1. Configure the authentication AAA server on the ASA.

aaa-server ACS protocol radius

aaa-server ACS (inside) host

key bauxite

2. Configure the Authentication access-list

access-list AUTH extended permit tcp any host eq telnet

virtual telnet

3. Since it is on the outside the access-list must be configured to allow the authentication traffic:

access-list OUTSIDE_IN permit tcp any host eq telnet

access-group OUTSIDE_IN in interface outside

4. Configure AAA for authentication

aaa authentication match AUTH inside ACS

5. Configure the AAA server: To keep things simple, we would define the access-list test_auth on the ASA and then refer to it through the filter-id attribute of the RADIUS server:

access-list test_auth extended permit tcp any any eq 3070

access-list test_auth extended permit tcp any host eq telnet

The 2nd line of the acl is added so that the telnet session for authentication does not die after the authorization has taken place on the ASA. If the telnet session is not allowed by the authorization acl, though authorization would still take place, the telnet session would die immediately after the user is authorized and an error would be returned (though the process was successful), we would rather add the line for sanity sake. :-)

On the Radius server:

6. Enable Per-user override on the inbound access list on the outside interface;

This makes the downloaded access-list take precedence over the existing interface access-list

access-group OUTSIDE_IN in interface outside per-user-override

7. Verification

Enable telnet on port 3070 on R1

line con 0

rotary 70

password cisco

Before Authorization:

R2#telnet 3070

Trying, 3070 ...

% Connection timed out; remote host not responding


Trying ... Open

LOGIN Authentication

Username: Amplebrain


Authentication Successful

[Connection to closed by foreign host]

R2#telnet 3070

Trying, 3070 ... Open

User Access Verification



Show User Authentication on the ASA

ASA#sh uauth

Current Most Seen

Authenticated Users 1 1

Authen In Progress 0 1

user 'Amplebrain' at, authenticated

access-list test_auth (*)

absolute timeout: 0:05:00

inactivity timeout: 0:00:00

As I mentioned earlier, Authorization can also be accomplished using the tacacs+ protocol but this is implented entirely differently.
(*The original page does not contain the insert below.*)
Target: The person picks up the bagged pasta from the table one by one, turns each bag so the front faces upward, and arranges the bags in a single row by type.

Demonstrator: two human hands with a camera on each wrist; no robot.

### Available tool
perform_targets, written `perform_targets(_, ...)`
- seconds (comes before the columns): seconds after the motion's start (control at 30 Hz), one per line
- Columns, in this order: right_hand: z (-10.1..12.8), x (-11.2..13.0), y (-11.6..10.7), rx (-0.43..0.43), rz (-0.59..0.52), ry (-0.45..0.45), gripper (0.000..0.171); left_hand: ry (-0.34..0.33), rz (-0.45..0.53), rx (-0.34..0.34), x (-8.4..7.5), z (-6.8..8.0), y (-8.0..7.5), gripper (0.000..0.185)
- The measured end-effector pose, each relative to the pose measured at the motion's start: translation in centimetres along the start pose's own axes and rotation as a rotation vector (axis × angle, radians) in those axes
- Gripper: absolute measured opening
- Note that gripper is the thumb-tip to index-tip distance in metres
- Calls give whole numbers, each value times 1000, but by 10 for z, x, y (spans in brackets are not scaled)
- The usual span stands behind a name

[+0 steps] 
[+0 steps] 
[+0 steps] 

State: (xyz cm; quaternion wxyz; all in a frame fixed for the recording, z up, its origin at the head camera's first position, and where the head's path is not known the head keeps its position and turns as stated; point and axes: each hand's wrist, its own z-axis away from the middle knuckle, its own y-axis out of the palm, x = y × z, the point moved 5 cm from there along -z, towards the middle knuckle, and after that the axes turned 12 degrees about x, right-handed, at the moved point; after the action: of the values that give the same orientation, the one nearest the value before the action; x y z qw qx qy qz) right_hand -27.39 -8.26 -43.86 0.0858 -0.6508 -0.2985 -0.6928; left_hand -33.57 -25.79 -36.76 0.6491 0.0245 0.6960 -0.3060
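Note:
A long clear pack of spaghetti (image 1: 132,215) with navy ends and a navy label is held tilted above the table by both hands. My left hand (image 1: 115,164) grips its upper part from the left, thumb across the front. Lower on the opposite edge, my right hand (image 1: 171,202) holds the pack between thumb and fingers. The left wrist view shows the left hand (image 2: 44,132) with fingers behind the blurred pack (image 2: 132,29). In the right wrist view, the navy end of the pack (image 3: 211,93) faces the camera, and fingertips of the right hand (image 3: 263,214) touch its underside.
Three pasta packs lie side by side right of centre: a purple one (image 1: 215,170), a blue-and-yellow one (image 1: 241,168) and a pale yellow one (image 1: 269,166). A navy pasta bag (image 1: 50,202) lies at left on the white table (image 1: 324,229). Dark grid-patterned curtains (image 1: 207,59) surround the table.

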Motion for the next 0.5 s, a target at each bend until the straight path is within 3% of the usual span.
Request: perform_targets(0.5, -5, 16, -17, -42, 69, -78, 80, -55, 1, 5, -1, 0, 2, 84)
I hope to put up a post on this sometime in the future.

Anyway, this is the last technical post for the year 2009!

Wishing everyone a prosperous 2010...Cheers!


1 comment:

  1. Thank you for the clear explanation. The 'per-user-override' solved the one big hurdle I had in implementing authorization (I didn't want users already in the system, with no ACLs bound to them, to have full access).